### YOUR GOAL
Output the line with "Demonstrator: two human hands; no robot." and every line below it until the listing ends, exactly as written and with nothing added.

### DATASET SECTION
Start of Block
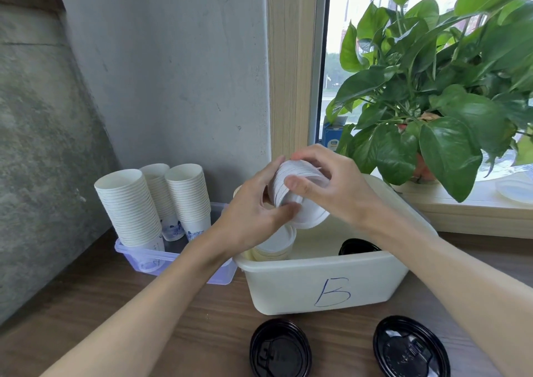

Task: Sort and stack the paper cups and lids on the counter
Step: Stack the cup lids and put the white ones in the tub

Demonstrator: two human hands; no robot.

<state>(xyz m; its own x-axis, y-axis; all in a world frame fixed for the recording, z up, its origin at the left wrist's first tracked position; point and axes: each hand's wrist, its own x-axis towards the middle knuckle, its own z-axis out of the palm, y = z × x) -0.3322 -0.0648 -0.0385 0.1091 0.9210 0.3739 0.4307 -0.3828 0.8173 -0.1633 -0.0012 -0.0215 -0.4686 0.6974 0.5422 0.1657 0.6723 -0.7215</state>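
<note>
Both hands hold a stack of white lids point(300, 200) above the cream bin marked "B" point(326, 278). My left hand point(253, 218) grips the stack from below and from the left, while my right hand point(323, 180) pinches it from above and from the right. Inside the bin lie another stack of white lids point(277, 244) and a black lid point(359, 247). Two black lids point(279, 348) point(411, 348) rest on the wooden counter in front of the bin. Three tall stacks of white paper cups point(129, 206) stand in a clear purple-tinted tray point(144, 257) at the left.
A grey concrete wall rises behind the cup tray. A leafy potted plant point(432, 102) stands on the window sill at the right, with white lids point(516, 189) beside it. A small blue box point(331, 134) sits by the window frame.
</note>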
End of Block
### EXPECTED ANSWER
Demonstrator: two human hands; no robot.

<state>(xyz m; its own x-axis, y-axis; all in a world frame fixed for the recording, z up, its origin at the left wrist's first tracked position; point and axes: each hand's wrist, its own x-axis towards the middle knuckle, its own z-axis out of the palm, y = z × x) -0.3322 -0.0648 -0.0385 0.1091 0.9210 0.3739 0.4307 -0.3828 0.8173 -0.1633 -0.0012 -0.0215 -0.4686 0.6974 0.5422 0.1657 0.6723 -0.7215</state>
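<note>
Both hands hold a stack of white lids point(300, 200) above the cream bin marked "B" point(326, 278). My left hand point(253, 218) grips the stack from below and from the left, while my right hand point(323, 180) pinches it from above and from the right. Inside the bin lie another stack of white lids point(277, 244) and a black lid point(359, 247). Two black lids point(279, 348) point(411, 348) rest on the wooden counter in front of the bin. Three tall stacks of white paper cups point(129, 206) stand in a clear purple-tinted tray point(144, 257) at the left.
A grey concrete wall rises behind the cup tray. A leafy potted plant point(432, 102) stands on the window sill at the right, with white lids point(516, 189) beside it. A small blue box point(331, 134) sits by the window frame.
</note>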

With the answer given, the exercise is closed.